一般教養試験とは、数的処理や文章理解などの項目で構成されており、一般的な教養知識が問われる試験です。専門試験と違って、どの職種であっても内容は共通であり、公務員へ転職するためには避けられない試験になります。

 

社会福祉士が公務員として転職する際には、こうした教養試験に苦労する人が少なくありません。

 

一般教養試験の勉強は、本などを使って自分で行うこともできますし「公務員予備校」や「公務員専門学校」といったように、公務員試験に特化した授業を行っている学校に通って勉強することもできます。例えば、「東京アカデミー」や「LEC(レック)」などです。

 

こうした公務員予備校の費用は、1年間の通学コースでテキストと授業料込みで30万円前後(20〜50万円)であるところが多いです。

 

当然ながら、公務員試験に特化した予備校に通えば、自分自身で勉強するよりも、効率的かつ的確に学ぶことができます。ただ、働きながら公務員試験を受ける人にとって、仕事を行いながら予備校に通うことは容易なことではありません。

 

勉強時間自体を確保するのも難しい中で、時間をかけて予備校に通うのは困難です。そうした際には、予備校が提供している通信教育を活用することをお勧めします

 

通信教育であれば、スマホやタブレットなどを使って授業を受けられるため、自宅や通勤中に学ぶことができます。特に、家庭を持っていたり残業が多いような職場で働いていたりして、予備校に通うことができない人にとっては、通信教育はお勧めです。

 

このように、社会福祉士が公務員へ転職する際には、一般教養試験の勉強に関しても注意しなければいけません。

 

公務員へ転職する方法

今まで述べたように、社会福祉士が公務員として転職する際には、さまざまなことに注意する必要があります。また、以上に挙げたことの他にも、面接などの対策も大切です。

 

そうした中で、公務員への転職を成功させるためには、社会福祉士専門の転職サイトを活用することをお勧めします。

 

転職サイトとは、無料で利用できる転職支援サービスです。具体的には、求人の紹介から履歴書、面接対策など、転職に関する活動全般をサポートしてくれます。

 

基本的に公務員への転職は、自分自身で情報をチェックして応募しなければいけません。

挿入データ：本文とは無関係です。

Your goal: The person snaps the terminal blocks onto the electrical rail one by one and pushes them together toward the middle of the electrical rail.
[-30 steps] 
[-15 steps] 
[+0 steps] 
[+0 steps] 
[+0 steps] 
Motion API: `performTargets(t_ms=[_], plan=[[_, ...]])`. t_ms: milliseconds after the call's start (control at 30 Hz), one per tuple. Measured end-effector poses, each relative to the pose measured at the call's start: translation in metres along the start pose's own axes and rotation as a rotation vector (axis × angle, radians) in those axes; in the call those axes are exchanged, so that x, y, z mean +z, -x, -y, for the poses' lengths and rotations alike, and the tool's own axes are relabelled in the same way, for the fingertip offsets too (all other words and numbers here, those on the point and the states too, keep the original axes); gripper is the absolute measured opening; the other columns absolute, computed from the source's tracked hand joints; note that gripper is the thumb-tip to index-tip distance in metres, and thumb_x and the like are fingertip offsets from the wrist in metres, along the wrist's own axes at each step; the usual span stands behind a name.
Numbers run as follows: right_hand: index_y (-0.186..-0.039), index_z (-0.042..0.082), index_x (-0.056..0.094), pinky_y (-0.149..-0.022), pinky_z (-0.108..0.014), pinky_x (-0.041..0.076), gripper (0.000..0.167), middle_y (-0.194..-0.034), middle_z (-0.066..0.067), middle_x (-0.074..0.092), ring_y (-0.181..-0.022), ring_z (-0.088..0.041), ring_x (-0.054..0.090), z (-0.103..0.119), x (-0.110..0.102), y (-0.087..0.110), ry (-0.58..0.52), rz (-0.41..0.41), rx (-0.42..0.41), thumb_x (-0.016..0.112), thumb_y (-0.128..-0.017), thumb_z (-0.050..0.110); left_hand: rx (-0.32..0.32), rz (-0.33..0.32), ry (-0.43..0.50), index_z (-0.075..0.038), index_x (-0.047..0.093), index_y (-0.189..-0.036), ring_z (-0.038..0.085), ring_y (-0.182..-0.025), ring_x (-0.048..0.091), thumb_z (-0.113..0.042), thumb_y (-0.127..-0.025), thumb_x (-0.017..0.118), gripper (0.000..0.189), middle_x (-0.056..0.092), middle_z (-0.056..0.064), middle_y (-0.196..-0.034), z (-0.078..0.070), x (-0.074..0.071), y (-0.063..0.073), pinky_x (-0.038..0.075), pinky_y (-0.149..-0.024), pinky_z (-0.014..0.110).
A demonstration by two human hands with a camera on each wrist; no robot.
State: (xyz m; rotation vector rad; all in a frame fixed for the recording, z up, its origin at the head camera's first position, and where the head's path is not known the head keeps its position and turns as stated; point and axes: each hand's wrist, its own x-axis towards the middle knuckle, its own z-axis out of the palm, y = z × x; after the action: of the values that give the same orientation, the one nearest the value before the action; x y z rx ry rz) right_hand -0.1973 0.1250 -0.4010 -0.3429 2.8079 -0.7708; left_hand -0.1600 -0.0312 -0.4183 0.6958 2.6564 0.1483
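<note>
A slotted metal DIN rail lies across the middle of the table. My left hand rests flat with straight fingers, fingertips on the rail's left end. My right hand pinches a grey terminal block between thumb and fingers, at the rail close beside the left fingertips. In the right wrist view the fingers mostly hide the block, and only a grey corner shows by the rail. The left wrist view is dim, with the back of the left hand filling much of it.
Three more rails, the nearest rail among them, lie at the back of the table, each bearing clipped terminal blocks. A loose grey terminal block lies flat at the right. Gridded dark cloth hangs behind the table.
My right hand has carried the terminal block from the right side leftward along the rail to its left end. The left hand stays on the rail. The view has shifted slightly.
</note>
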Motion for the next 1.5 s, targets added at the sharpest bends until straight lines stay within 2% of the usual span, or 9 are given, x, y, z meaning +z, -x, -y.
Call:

ただ、そうした中でも転職サイトを活用していると、自分では見逃してしまうような公務員の募集をアドバイザーが見つけてくれる可能性もあります。

 

また、転職サイトを利用することで、採用されるために必要な履歴書や面接に関するアドバイスを受けることもできます。そのため、公務員試験でも採用を受けやすくなるのです。

 

このように、社会福祉士が公務員として転職する際には、転職サイトを平行して活用することで、転職に成功する可能性がより高くなります。

 

今回述べたように、社会福祉士が公務員として転職することには、さまざまなメリットがあります。ただ、公務員試験を受ける際には、募集期間や年齢制限、教養試験などは、注意しなければいけません。

 

そして、公務員への転職を考えたときには、自分自身で活動するだけでなく、転職サイトを活用することをお勧めします。

 

ぜひ転職サイトのアドバイザーを上手く利用して、公務員への転職を成功させましょう。